Впору извиниться за длинную цитату, но рука не поднялась оборвать. Таким — негодующим и пламенным, без экивоков, без аккуратно замощенных путей к отступлению — Асорина запомнили друзья юности. Но не последующие поколения, не читатели послевоенной Испании, ибо он сам сделал все для того, чтобы вычеркнуть из своей жизни эти страницы и годы. (Ни много ни мало — десять лет, десять книг, более двухсот статей.) В предисловии к собранию сочинений, первый том которого вышел в 1947 году, Асорин помянул о своей ранней публицистике вскользь, как о «сумбурных, не стоящих внимания грехах молодости», и — в который уже раз — заверил, что лоялен, что примирился с церковью и чтит государственные устои… Своя рука порой безжалостней цензуры. В итоге многое утрачено (правда, и до того, как Асорин научился осторожничать, он не заводил архива), но все же в газетных подшивках кое-что удалось найти, и в последние годы появились книги, составленные из статей тех лет. В наше издание публицистика Асорина не вошла, но тем необходимее цитата: нельзя в полной мере ощутить драматизм судьбы Асорина, не зная, каким он был в начале века.
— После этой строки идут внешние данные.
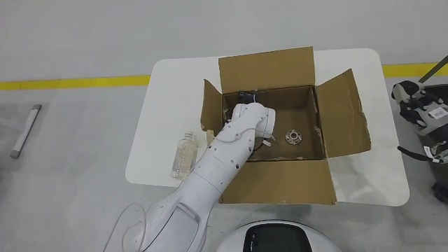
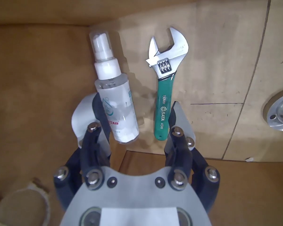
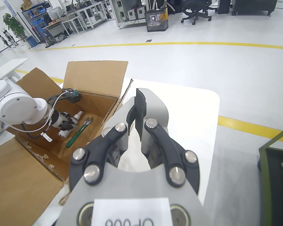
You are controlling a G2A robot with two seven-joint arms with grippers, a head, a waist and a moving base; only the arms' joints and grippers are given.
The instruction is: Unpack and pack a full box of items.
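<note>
An open cardboard box (image 1: 343,112) stands on the white table (image 1: 378,175). On its floor lie a clear spray bottle (image 2: 116,99) with a white pump head, a green-handled adjustable wrench (image 2: 165,81) beside it, and a metal flange (image 1: 292,137) farther off. My left arm (image 1: 241,136) is down inside the box. My left gripper (image 2: 135,110) is open just above the floor, one finger (image 2: 97,109) against the bottle's side, the other beside the wrench handle. My right gripper (image 3: 138,110) is shut on nothing, held off the table's right edge.
A clear plastic bottle (image 1: 184,154) lies on the table left of the box. The four box flaps are folded outward. A dark bin with a green frame (image 3: 273,177) stands on the floor right of the table.
</note>
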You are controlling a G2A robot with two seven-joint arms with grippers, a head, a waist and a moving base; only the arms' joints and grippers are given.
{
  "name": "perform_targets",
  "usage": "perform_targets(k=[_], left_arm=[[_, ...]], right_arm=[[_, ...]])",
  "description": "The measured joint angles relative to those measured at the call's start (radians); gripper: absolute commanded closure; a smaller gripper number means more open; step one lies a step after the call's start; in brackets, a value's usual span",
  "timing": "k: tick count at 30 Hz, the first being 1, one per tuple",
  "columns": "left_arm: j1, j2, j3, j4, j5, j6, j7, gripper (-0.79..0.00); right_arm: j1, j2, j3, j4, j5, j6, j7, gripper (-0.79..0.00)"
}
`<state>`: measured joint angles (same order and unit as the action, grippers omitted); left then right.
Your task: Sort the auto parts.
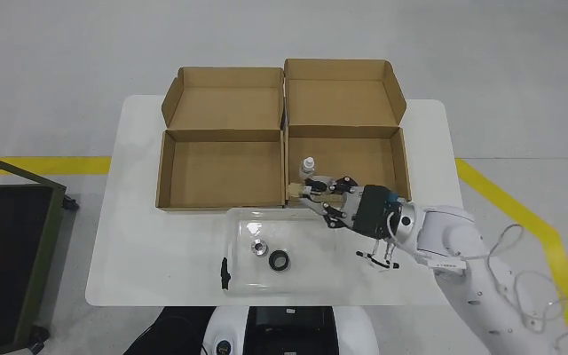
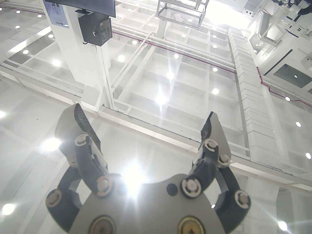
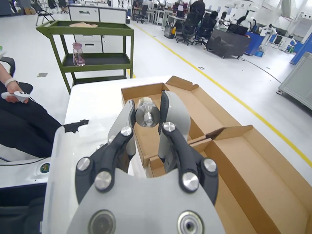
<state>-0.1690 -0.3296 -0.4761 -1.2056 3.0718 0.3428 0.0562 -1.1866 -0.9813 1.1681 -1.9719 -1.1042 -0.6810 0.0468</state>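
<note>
Step in hand, as I judge it: delivering a picked part to a box. The R gripper (image 3: 148,109) is holding a small silver metal part (image 3: 147,120), its jaws narrowed tight on the part's round body; it is hovering over the right box (image 1: 355,164) at that box's near corner, on the side where the left box (image 1: 222,169) is touching it.

A clear tray (image 1: 337,257) is lying just in front of the right box, on the robot's side; a silver piece (image 1: 257,248) and a black ring (image 1: 280,261) are waiting in it, so sorting is looking far from done.

Next move is prob. calling for carrying the part further in over the right box's floor, lowering, then spreading the jaws; which box suits this part, I cannot tell.

Pose: the R arm (image 1: 444,235) is coming in from beyond the right box's near outer corner; wrist approx. level, jaws pointing along the box's near wall toward the left box. The L gripper (image 2: 145,110) is pointing up at the ceiling w/ jaws spread wide, holding nothing.
</note>
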Motion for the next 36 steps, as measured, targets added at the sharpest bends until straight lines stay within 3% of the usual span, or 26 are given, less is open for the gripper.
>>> perform_targets(k=[12,24,36], left_arm=[[0.0,0.0,0.0,0.0,0.0,0.0,0.0,-0.785],[0.0,0.0,0.0,0.0,0.0,0.0,0.0,-0.785],[0.0,0.0,0.0,0.0,0.0,0.0,0.0,-0.785]], right_arm=[[0.056,0.004,0.046,0.055,-0.183,0.095,0.269,0.0],[0.217,-0.021,-0.051,0.261,-0.159,0.057,0.442,0.0],[0.355,-0.059,-0.161,0.464,-0.07,0.023,0.527,0.0]])
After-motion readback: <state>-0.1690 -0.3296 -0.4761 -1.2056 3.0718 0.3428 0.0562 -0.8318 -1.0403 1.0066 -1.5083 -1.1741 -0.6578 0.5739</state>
Сейчас трудно себе представить, как свежо и дерзко прозвучал тогда голос Мартинеса Руиса, но, может быть, открытое письмо Кампоамора — испанского поэта, академика, лауреата всех государственных премий, депутата и орденоносца, расставит точки над i. Совсем не детскими шалостями счел он выступления Асорина, если потребовал «применить самые строгие меры пресечения вплоть до судебного преследования, тюремного заключения и высылки к тем, кто хочет заменить государство анархией, семью — свободным союзом без божественных уз, религию — бесхребетным пантеизмом, искусство, отражающее действительность, — беспредметным хаосом».
В своем отношении к современной Испании поколение 98 года было единодушно: «Нас сплотила ненависть к эпохе Реставрации, ее духу, букве и сути». Но и отпор со стороны официозной литературы был силен. По тогда уже старой доброй традиции их объявили «врагами отечества, посягнувшими на святая святых — наши исконные ценности и честь нации». Один из писателей, чье имя по справедливости скоропостижно кануло в Лету, всю свою речь при вступлении в Академию в 1898 году посвятил разоблачению «вредоносной позиции, занятой длинногривыми сторонниками литературного космополитизма». Какая горькая ирония: в недостатке патриотизма обвинили тех, кому испанская словесность обязана новым открытием Испании… Они не удостоили Академию ответом, и только Асорин чуть позже повторил слова неведомого ему и никогда не читанного Чаадаева: «Я не могу любить родину с завязанными глазами…»
Для них обличение не было самоцелью, и, когда негодованию дали выплеснуться, когда они выговорились и задумались о будущем, Испания предстала проблемой, ждущей решения. «Мы, дети оскорбленной национальной гордости, искали единственного, точного слова, чтобы определить наше убожество, — писал Маэсту. „Нет человека“, — сказал Коста, „Нет воли“, — сказал Асорин, „Нет доброты“, — сказал Бенавенте, „Нет идеала“, — сказал Бароха, „Нет веры“, — сказал Унамуно, „Нет героизма“, — сказал было я, но спохватился: „Нет денег!“ и поправился: „Нет единства“. Наши слова сталкивались, падали, иные больше не поднимались. А мы то горевали о бесславной нашей родине, то оплакивали ее честь, то грезили о силе, о развитом хозяйстве… Того, единственного слова, мы не нашли». Согласные в диагнозе и в том, что лечение должно быть срочным, а лекарства сильнодействующими, они разошлись в определении причин болезни и, следовательно, в рецептах. Но суть сделанного поколением не в утопических путях спасения — нравственном, эстетическом, идейном. Они не верили в чудодейственные средства, вроде изобретенной деревенским самородком из «Воли» управляемой летучей динамитной шашки, способной без проволочек вернуть Испании былое могущество, и, рассуждая о будущем, не раз обращали к себе иронию Унамуно: «Всякий раз, когда у нас поговаривают о Программе, я трепещу. Если же печь заходит о претворении Программы в жизнь — спасайся кто может!» Не только неверие в навязанные сверху прожекты отвращало их от политической деятельности. Убежденные защитники личностного начала, они инстинктивно сторонились игры на темных инстинктах толпы, которой оборачивалась политика. И надежду возлагали не на смену караула у кормила власти, а на саму Испанию, на народ, который «молчит, молится и платит», — неведомый народ.